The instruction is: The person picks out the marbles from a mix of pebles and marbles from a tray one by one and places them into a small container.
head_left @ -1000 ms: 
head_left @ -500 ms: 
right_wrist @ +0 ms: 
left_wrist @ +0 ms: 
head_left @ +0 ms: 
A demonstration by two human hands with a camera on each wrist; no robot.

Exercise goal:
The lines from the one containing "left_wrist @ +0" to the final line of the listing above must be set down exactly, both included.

Exercise solution:
left_wrist @ +0 ms: 
head_left @ +0 ms: 
A demonstration by two human hands with a camera on each wrist; no robot.

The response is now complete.